# Will it control NOx



## jeneje (Jun 30, 2012)

I need input on this design i made today before i test it in the morning. After thinking about the stupid remark i made to chickenhawk about using a wet cloth :roll: not smart at all and yes i do no better. I wanted to design something cheap that all members can afford to help with the NOx we make during the processing of base metals. Here is what i came up with and any suggestion welcome.
I went to walmart and got a one gallon ball mason jar made of glass cost 15.00 the top has a plastic seal and the cap is stainless. I then took two five gallons buckets, one i cut the botton off 2" down the side, so the main bucket will site down in it. Next i drilled an 11/16 hole in the side of the main bucket for the pvc piping to come through. Then i cut an hole in the top of the jar also for the piping to fit into. 
I have posted the pictures of what it looks like and if it works i will post all the fitting and tools needed to make this but first i wanted to try so no one will get hurt.
The main container will hold a lye solution for the NOx to bubble in as the pressure increases in the jar it should force the gas to the container. The top will have a heavy cloth on it and then i used one of my classifiers that will set down in the bucket to hold a packing bed. I will try it with charcoal first if it works i would recommend limestone chips or maybe wood ash.
Thanks in advance for any help.
Ken


----------



## glondor (Jun 30, 2012)

You are using the mason jar as the reactor? Make sure there is no possibility for reflux. Do not heat the mason jar. Be prepared for the mason jar to break at the peak of a reaction. I think your retention time may be too low to be effective. I would not use it indoors. Be safe.


----------



## jeneje (Jun 30, 2012)

glondor said:


> You are using the mason jar as the reactor? Make sure there is no possibility for reflux. Do not heat the mason jar. Be prepared for the mason jar to break at the peak of a reaction. I think your retention time may be too low to be effective. I would not use it indoors. Be safe.

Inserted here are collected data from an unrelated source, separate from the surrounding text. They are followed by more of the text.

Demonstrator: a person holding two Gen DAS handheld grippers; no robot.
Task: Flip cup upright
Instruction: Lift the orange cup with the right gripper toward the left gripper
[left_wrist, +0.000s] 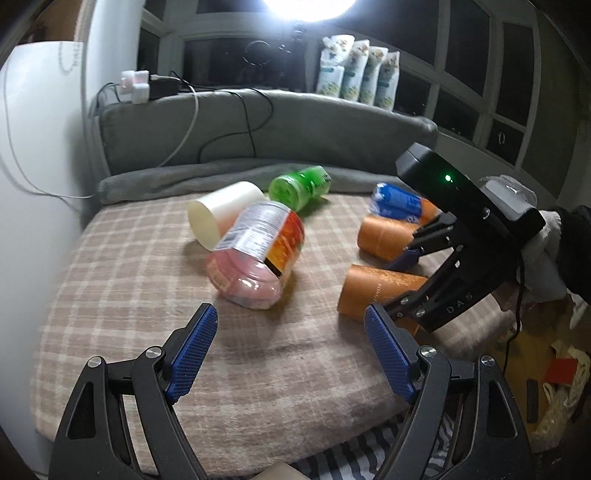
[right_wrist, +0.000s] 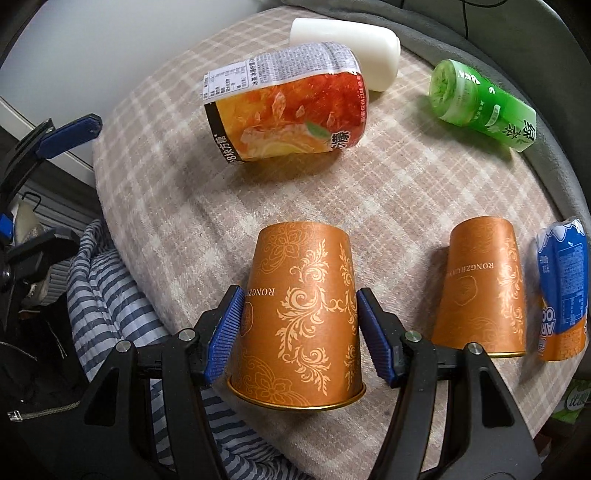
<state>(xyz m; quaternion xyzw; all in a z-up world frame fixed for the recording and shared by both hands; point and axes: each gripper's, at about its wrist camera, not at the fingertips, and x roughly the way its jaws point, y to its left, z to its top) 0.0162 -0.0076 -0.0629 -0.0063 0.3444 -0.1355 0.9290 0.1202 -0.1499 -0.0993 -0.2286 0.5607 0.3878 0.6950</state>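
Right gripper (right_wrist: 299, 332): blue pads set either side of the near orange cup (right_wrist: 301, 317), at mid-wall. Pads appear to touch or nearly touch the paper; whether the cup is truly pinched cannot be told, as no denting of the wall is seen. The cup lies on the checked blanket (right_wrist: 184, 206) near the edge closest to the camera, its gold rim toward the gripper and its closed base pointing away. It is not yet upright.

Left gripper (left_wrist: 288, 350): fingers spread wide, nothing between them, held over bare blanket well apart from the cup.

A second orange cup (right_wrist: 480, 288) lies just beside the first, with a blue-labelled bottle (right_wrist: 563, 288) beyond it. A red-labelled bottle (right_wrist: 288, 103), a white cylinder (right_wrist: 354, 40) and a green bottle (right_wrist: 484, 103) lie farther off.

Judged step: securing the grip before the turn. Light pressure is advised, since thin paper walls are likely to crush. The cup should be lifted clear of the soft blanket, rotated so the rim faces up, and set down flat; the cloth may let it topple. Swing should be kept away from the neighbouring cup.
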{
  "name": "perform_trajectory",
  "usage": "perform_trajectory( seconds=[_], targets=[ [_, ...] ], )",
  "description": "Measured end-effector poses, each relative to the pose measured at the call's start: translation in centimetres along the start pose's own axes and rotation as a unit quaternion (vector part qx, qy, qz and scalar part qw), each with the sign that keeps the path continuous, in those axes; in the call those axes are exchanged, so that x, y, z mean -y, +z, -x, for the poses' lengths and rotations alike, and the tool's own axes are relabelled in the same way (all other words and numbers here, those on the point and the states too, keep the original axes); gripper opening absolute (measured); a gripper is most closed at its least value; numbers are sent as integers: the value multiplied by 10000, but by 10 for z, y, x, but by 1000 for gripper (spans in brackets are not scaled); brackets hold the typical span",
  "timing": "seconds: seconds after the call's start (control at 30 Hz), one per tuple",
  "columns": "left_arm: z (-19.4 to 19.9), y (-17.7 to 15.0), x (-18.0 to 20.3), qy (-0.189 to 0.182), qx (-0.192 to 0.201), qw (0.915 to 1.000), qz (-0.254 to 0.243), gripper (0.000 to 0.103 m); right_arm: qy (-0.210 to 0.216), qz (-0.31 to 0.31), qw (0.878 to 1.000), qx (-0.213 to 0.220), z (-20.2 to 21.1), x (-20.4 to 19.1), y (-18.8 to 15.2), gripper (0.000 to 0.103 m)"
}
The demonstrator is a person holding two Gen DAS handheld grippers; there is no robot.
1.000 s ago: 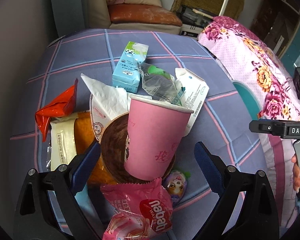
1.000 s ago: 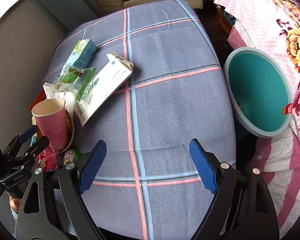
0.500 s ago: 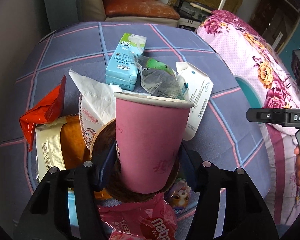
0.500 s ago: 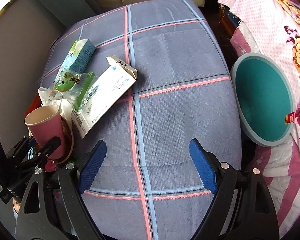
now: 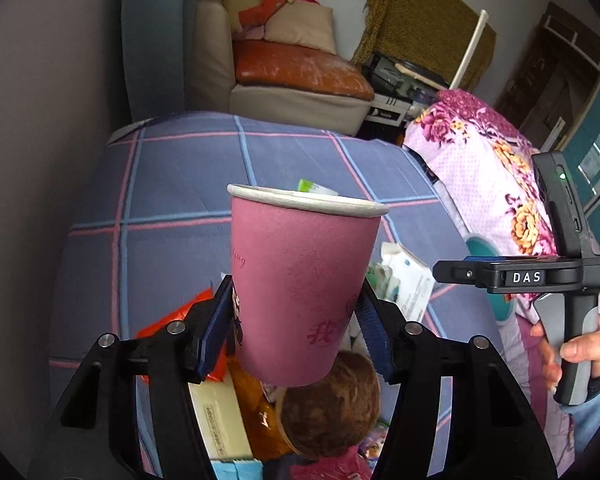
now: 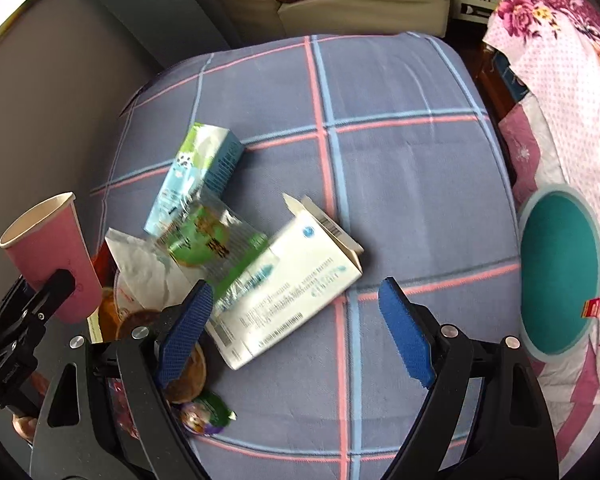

glondor i am testing it outside, what i am looking for is a pryex 1 gallon jar but have not found one yet still looking. I dont think reflux will be an issue but will be careful there, My main concern is if the jar can hold the pressure created by the gas. I would feel better with a thicker reactor. Also i am wondering if the fumes will travel into the solution and have enought pressure to bubble.
Ken


----------



## jmdlcar (Jun 30, 2012)

Hi,

You should have got 1 gallon pickle jar it would have cost less then $5.00 Wal-Mart and you could have eat the pickle and go to the bakery and ask for a 2.5 gallon plastic bucket with lid for free at Wal-Mart. I think the jar will fit in the bucket for safety if the jar breaks.

Jack


----------



## samuel-a (Jul 1, 2012)

jeneje 

No offence mate, but this is too crude.
First, You would want your reaction vessel to be of good quality glass, mason jar or any other jar will not provide that. As well as the metallic cap... it will corrode in case you want to run AR.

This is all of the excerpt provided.